Executive Summary

GoPlus has issued a warning regarding a widespread phishing scam where the top sponsored result for "Uniswap" on Google Search directs users to a fraudulent website. This incident has led to confirmed asset losses for users, intensifying scrutiny on the security practices within the Web3 ecosystem and the vetting processes of online advertising platforms.

The Event in Detail

The phishing campaign leverages Google Ads to promote counterfeit websites that are near-perfect replicas of the official Uniswap interface. Users searching for "Uniswap" are directed to these malicious sites, often appearing as the prominent top result. Upon interacting with the fake interface, users are prompted to sign what appears to be a standard transaction. However, these are malicious transaction requests, often disguised as "batch transaction approval" or "batch settlement" requests, which unknowingly grant attackers permission to transfer assets in bulk from the victim's wallet. Attackers do not require private keys; merely signing such a malicious smart contract is sufficient.
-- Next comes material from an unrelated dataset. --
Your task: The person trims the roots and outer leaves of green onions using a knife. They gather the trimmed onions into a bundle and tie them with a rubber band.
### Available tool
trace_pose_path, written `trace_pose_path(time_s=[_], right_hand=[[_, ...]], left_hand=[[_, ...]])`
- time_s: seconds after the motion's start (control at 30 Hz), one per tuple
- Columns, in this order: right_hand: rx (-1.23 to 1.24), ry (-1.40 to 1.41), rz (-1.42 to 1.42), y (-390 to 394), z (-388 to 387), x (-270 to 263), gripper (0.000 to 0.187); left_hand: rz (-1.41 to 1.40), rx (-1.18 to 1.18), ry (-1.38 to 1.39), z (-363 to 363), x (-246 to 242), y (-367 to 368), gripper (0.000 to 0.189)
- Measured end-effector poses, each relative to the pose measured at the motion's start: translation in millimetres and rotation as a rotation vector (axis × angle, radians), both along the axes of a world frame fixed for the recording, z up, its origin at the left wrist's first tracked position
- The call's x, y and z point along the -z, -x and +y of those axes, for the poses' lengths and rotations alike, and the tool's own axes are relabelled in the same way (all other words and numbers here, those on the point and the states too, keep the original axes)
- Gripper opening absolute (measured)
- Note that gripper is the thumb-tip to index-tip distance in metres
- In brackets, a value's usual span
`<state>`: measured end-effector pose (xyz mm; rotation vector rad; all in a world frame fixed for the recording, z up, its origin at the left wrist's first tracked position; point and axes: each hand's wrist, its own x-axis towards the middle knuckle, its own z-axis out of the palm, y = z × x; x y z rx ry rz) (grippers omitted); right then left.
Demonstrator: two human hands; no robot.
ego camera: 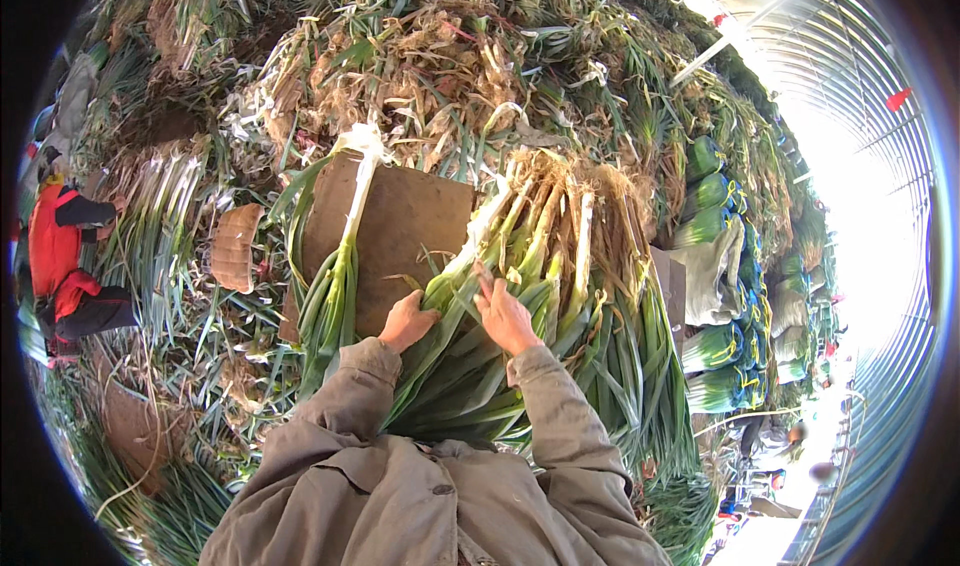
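Note:
In front of me lies a thick layer of leeks [577, 288], unpeeled, with brown roots pointing away and green leaves towards my jacket. My left hand [407, 321] is closed about the green part of one leek [457, 266] at the left edge of this layer. Just to the right, my right hand [507, 318] rests over the leaves with a finger stretched towards the stalks; whether it grips a leaf is hard to make out. A peeled leek bundle [352, 228] with white ends lies left of my hands, on a brown board [409, 210].
Beyond the board rises a heap of roots and peelings [420, 78]. An orange-brown padded object [238, 247] stands at left, near a person in a red vest [56, 243]. Tied leek bundles [712, 348] and a pale sack [709, 273] are stacked at right, below a curved greenhouse frame [855, 63].

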<state>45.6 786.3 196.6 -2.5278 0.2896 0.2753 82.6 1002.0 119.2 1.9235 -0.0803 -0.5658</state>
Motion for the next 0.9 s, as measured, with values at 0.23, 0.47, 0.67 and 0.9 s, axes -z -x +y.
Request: trace_pose_path(time_s=[0.23, 0.47, 0.67, 0.9], right_hand=[[0.009, -0.075, 0.02, 10, -4, -13, 0.043], [-0.102, -0.073, -0.063, 41, -12, -4, 0.038], [-0.038, 0.043, 0.036, -26, -38, 9, 0.039], [0.048, 0.098, 0.103, -79, -58, 32, 0.043]], left_hand=[[0.076, -0.02, 0.039, 1, 3, -2, 0.047], [0.12, -0.025, 0.047, -1, 6, -2, 0.043], [0.109, -0.006, 0.01, 0, -9, 5, 0.041], [0.066, -0.021, -0.002, 7, -16, 18, 0.043]])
Incidents of substantial financial loss have been documented. In August 2025, a user reportedly lost approximately $1 million in tokens and NFTs after signing a malicious transaction disguised as a Uniswap swap. Another DeFi user lost over $1.23 million in Uniswap V3 NFTs in July 2025 following a similar pattern. In a separate, larger incident, a long-active DeFi trader lost roughly $6.5 million in September 2025, including over $4 million in stETH and significant amounts of aEthWBTC, by unknowingly signing multiple phishing "permit" signatures. Attackers frequently utilize Punycode URLs to make fraudulent sites appear almost identical to legitimate ones, further deceiving users.

Market Implications

The prevalence of such sophisticated phishing attacks using mainstream advertising platforms like Google Ads introduces significant security risks to the broader Web3 ecosystem and erodes user trust. The ability of malicious actors to exploit top search rankings suggests a lapse in the vetting processes of ad providers, potentially leading to increased caution among new and existing users. This trend could prompt calls for more stringent advertising policies for crypto-related terms and encourage DeFi protocols to enhance their security advisories, direct access methods, and user education initiatives. The attacks demonstrate that even experienced DeFi users are vulnerable, as these scams exploit human behavior and inattention rather than solely technical vulnerabilities in smart contracts.

Expert Commentary

GoPlus highlighted the initial discovery of the fake Uniswap site. Cybersecurity experts from ScamSniffer have observed the widespread impact, noting that phishing attacks in 2024 resulted in an estimated $500 million in losses across over 330,000 addresses. Ankit Patel, a cybersecurity analyst at CyberShield India, noted that "attackers have cleverly crafted these ads, sometimes even using the branding and logos of well-known platforms to confuse users." He further emphasized that "Once clicked, these ads lead to sites that are nearly identical to the real ones, but are designed to steal sensitive information like private keys and wallet addresses."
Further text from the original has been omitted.